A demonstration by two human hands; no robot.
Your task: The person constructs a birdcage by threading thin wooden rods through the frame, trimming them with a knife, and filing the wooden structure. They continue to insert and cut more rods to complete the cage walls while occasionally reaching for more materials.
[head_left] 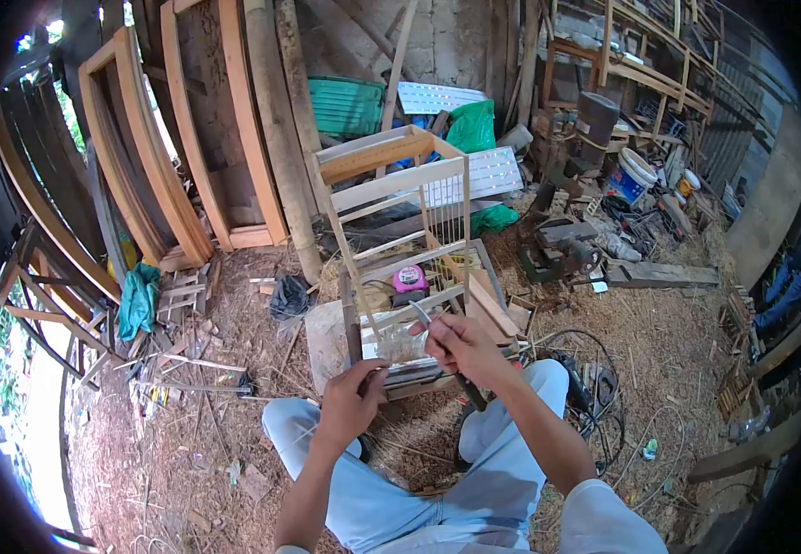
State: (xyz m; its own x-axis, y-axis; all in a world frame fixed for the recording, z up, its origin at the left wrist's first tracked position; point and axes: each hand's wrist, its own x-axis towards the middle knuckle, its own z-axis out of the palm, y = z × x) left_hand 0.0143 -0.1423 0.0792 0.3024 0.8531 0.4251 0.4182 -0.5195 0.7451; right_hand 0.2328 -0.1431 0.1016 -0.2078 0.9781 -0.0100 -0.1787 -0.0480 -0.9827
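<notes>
My right hand [465, 349] is closed round a slim knife-like tool [421, 314], its pale grey tip pointing up and away from me. A dark handle end [470, 392] shows below that hand. Curled at the near left corner of the work, my left hand [352, 399] has thumb and fingers pinched together; what they hold, if anything, I cannot tell. Just beyond both hands stands a wooden slatted frame [400, 191] with thin upright bars on its right side. Inside the frame's outline lies a pink tape measure [409, 278], near a pale sheet [391, 338] on the low bench.
Wood shavings cover the ground [188, 443]. Wooden door or window frames [234, 120] lean at the left. A black power tool [590, 383] with a looping cable lies to the right of my knee. Farther back are a bucket [636, 175], a green basket [345, 106] and scrap wood.
</notes>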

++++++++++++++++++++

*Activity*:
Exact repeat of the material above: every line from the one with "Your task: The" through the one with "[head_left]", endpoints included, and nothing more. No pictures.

*Written solution*:
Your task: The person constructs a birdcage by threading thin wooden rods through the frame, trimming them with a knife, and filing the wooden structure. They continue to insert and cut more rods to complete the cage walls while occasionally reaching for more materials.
[head_left] 

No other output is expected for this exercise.